## WHAT YOU ARE ASKED TO DO
Where the word "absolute" shows up in the entries below, please copy the whole line.

## STUDY MATERIAL
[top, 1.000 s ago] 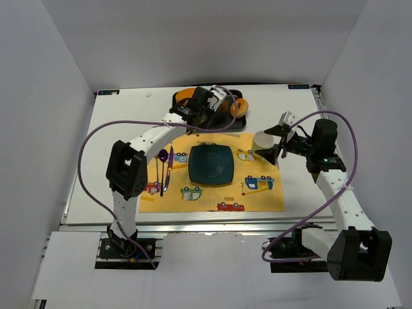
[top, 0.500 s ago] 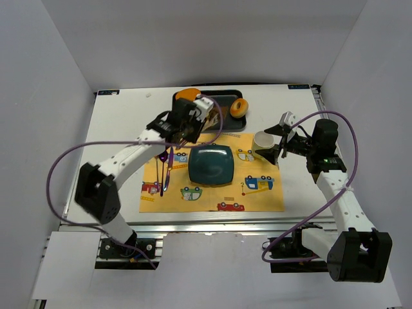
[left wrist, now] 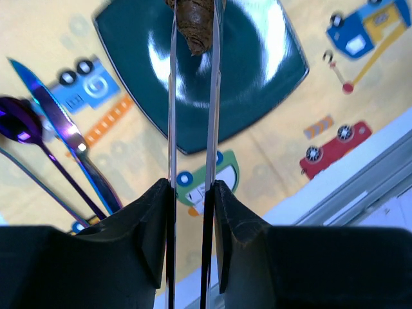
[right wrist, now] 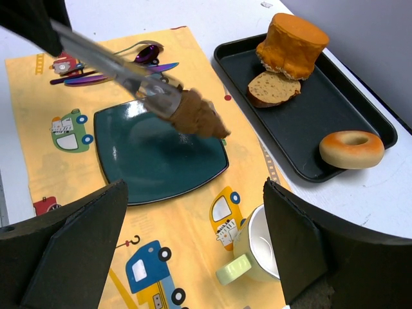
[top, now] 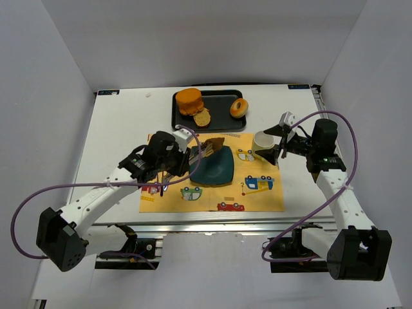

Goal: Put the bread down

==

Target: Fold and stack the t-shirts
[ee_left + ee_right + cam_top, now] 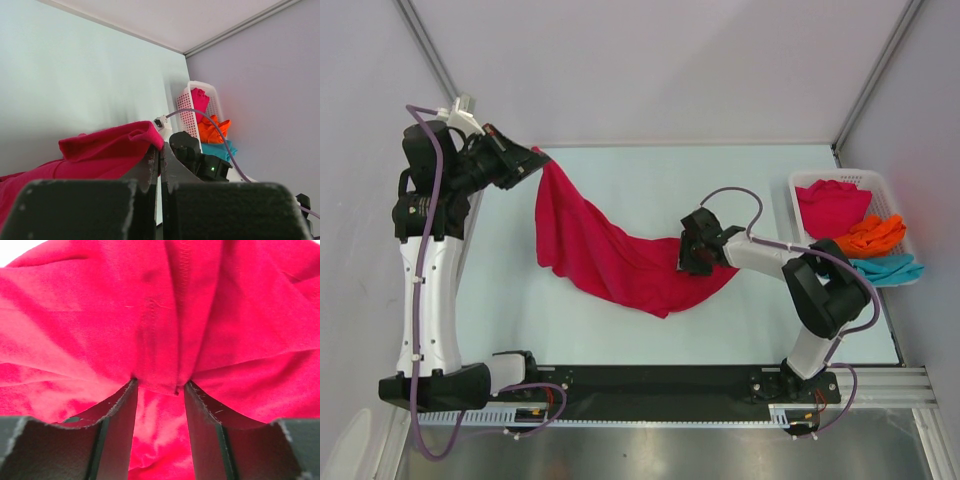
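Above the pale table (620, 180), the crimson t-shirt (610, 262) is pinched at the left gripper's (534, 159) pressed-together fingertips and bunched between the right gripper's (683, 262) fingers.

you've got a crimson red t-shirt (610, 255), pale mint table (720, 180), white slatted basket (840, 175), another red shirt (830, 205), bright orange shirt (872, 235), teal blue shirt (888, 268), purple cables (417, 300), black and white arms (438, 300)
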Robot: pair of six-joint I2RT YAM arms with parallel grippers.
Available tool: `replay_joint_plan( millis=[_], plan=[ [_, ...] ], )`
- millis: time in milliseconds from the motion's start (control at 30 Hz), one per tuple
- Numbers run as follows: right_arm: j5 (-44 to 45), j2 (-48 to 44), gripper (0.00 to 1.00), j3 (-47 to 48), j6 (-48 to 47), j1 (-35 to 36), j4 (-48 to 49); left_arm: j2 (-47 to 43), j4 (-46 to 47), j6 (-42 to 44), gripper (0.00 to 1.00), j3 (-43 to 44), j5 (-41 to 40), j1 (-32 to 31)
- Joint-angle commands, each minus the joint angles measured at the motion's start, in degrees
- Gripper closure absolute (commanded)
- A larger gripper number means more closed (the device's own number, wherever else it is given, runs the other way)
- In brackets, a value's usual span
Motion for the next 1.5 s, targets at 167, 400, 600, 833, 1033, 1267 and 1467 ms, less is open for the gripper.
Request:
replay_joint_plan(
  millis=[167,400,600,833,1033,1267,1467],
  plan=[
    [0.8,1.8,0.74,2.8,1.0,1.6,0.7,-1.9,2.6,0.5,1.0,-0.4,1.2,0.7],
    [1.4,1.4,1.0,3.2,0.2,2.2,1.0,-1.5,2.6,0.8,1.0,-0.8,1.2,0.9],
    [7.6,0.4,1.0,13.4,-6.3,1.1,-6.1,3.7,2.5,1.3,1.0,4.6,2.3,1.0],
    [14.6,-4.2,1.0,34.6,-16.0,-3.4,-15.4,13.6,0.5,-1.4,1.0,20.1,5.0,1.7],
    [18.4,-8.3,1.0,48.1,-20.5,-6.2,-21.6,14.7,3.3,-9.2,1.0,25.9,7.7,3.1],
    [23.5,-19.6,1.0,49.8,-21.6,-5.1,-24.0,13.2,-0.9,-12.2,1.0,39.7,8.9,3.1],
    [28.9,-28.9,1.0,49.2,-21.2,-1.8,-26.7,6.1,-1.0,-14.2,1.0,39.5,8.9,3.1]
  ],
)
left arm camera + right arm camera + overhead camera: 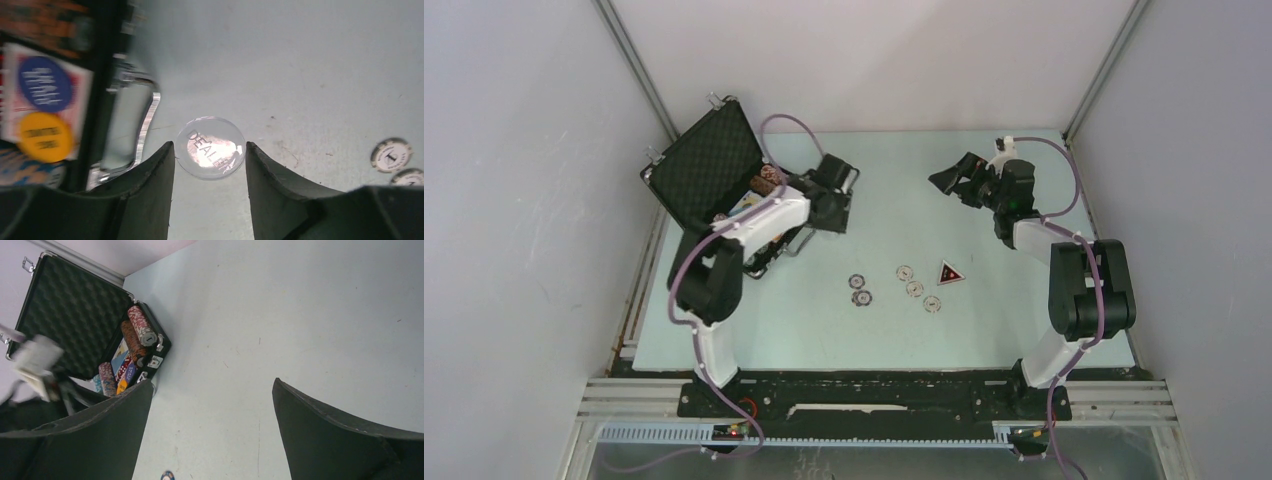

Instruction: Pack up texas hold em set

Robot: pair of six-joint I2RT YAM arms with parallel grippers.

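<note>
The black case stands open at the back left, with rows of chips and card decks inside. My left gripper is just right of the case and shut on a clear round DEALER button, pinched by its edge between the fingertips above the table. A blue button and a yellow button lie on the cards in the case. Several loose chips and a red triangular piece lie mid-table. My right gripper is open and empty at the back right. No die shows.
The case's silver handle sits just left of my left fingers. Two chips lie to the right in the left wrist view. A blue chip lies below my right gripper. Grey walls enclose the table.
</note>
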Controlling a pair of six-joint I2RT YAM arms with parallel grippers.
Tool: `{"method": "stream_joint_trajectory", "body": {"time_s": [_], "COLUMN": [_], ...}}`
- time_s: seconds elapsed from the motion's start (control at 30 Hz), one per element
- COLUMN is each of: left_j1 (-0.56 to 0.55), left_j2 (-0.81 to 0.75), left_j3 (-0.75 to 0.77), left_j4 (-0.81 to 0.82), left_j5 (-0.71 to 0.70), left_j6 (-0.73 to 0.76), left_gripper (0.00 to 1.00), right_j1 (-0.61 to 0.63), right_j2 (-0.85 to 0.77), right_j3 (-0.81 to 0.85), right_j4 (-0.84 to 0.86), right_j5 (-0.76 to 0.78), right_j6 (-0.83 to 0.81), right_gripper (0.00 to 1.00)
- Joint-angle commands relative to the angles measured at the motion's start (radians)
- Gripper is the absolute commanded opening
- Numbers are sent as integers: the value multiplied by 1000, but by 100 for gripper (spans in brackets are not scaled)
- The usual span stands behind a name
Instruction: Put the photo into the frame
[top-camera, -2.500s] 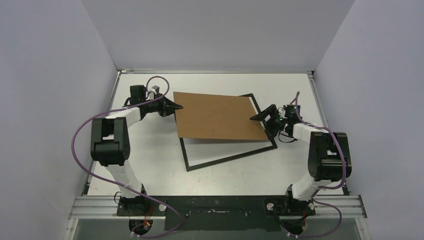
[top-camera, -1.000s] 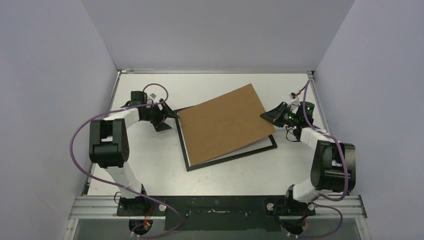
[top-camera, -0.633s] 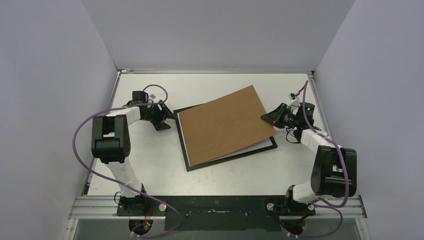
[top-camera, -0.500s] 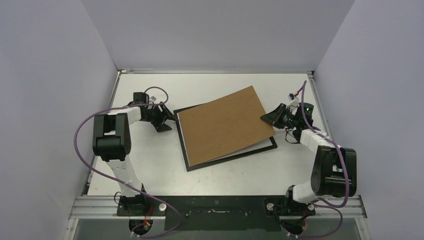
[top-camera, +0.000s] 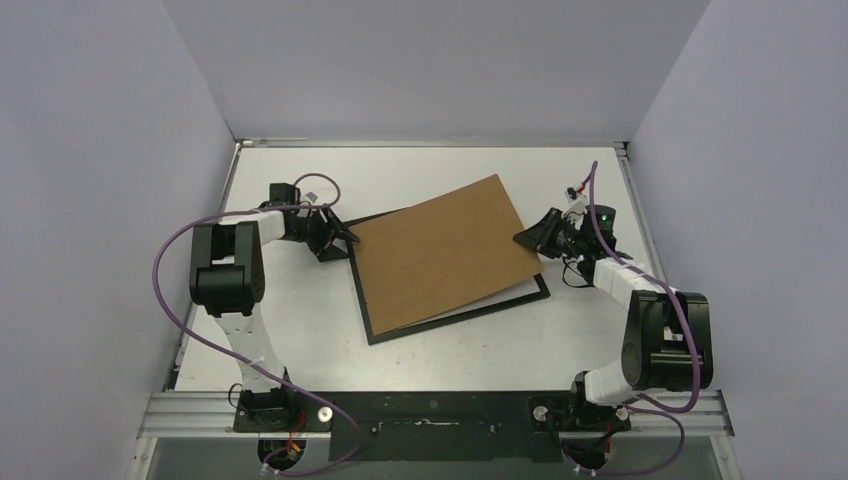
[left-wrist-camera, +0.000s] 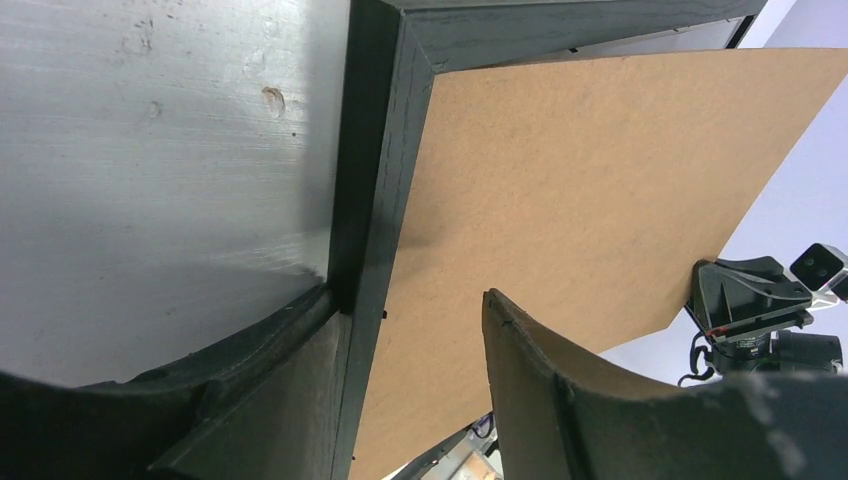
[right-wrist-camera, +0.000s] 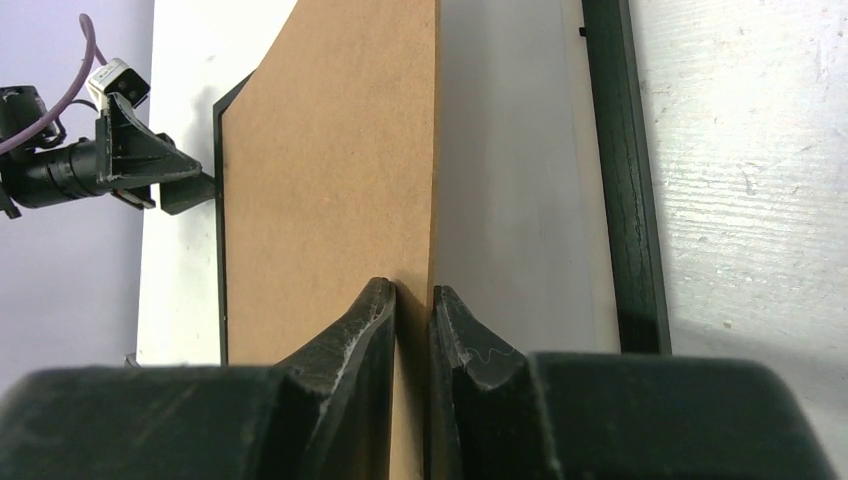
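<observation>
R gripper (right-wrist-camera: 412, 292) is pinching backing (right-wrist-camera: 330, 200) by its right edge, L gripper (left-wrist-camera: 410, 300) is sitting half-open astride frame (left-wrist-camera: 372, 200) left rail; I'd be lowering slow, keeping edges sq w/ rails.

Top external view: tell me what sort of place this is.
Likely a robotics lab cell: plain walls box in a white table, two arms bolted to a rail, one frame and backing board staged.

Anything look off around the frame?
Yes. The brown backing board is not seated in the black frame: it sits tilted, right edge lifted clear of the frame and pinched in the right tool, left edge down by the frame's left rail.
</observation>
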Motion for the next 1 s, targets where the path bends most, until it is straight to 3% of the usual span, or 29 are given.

## EXERCISE OUTPUT
- Gripper closure absolute (commanded)
- Gripper is the absolute commanded opening

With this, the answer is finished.